The lines to copy are those in the listing below that contain the word "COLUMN".

---

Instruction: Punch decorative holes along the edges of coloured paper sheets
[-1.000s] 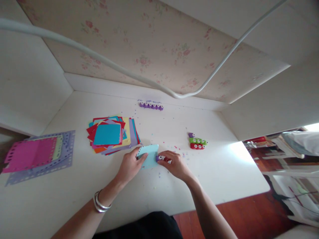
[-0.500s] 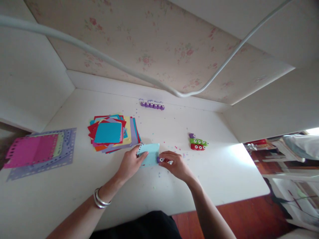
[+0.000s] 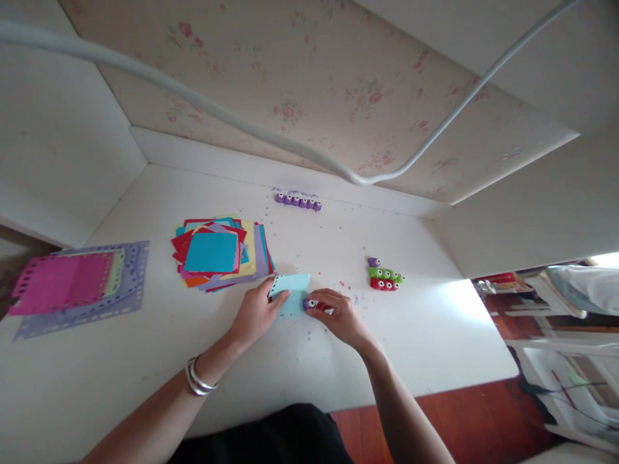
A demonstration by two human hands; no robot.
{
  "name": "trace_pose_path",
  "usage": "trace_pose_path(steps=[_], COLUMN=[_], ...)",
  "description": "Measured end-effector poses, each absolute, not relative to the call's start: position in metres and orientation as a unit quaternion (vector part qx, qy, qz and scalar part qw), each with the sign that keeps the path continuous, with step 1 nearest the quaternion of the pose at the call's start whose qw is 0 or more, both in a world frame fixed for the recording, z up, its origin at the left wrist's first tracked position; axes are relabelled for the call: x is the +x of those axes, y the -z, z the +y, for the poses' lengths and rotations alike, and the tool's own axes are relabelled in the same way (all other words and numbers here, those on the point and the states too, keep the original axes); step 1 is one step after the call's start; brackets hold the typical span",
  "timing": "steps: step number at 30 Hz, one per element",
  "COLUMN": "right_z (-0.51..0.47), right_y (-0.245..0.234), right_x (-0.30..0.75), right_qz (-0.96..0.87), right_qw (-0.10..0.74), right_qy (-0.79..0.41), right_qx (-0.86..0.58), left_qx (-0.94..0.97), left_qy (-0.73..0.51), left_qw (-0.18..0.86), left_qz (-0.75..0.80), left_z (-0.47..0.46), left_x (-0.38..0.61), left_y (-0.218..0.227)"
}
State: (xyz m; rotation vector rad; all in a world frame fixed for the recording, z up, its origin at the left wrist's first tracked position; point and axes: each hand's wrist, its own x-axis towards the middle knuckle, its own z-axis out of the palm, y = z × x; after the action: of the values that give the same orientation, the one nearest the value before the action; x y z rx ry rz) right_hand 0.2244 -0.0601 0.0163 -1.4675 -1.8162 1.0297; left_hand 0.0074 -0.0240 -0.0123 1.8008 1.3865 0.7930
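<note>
Floral wallpaper (image 3: 290, 109) backs my white worktop (image 3: 159, 374), and I place everything by the pale blue sheet (image 3: 297, 283) in front of me. Far to the left of that sheet lie the punched sheets (image 3: 58, 287), at least three: one pink, one pale green, one or more lavender, overlapping too much for an exact count. Nearer on its left, slightly beyond it, sits one stack of coloured paper (image 3: 213, 251), its layers too many to count. My left hand (image 3: 256, 311) grips the sheet by its left side, thumb on top, the other fingers hidden beneath; a line of holes runs along that edge. Beyond the sheet, toward the wall, stand six purple punches (image 3: 296, 201) in a row. At its right edge, the fingers of my right hand (image 3: 344, 319) are closed around a seventh purple punch (image 3: 307, 303); whether it is pressed down I can't tell. I judge I'm punching this right edge, and the next move calls for the paper well into the slot and a firm squeeze. Farther right of the sheet, bunched together, are a lone purple punch (image 3: 373, 262), four green punches (image 3: 385, 276) and three red punches (image 3: 383, 284).
</note>
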Motion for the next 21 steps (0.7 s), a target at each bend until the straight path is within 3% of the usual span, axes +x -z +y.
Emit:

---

→ RESPONSE AREA
  "usage": "trace_pose_path(steps=[_], COLUMN=[_], ...)",
  "COLUMN": "right_z (-0.51..0.47), right_y (-0.245..0.234), right_x (-0.30..0.75), right_qz (-0.96..0.87), right_qw (-0.10..0.74), right_qy (-0.79..0.41), right_qx (-0.86..0.58), left_qx (-0.94..0.97), left_qy (-0.73..0.51), left_qw (-0.18..0.86), left_qz (-0.75..0.80), left_z (-0.47..0.46), left_x (-0.38..0.61), left_y (-0.218..0.227)"

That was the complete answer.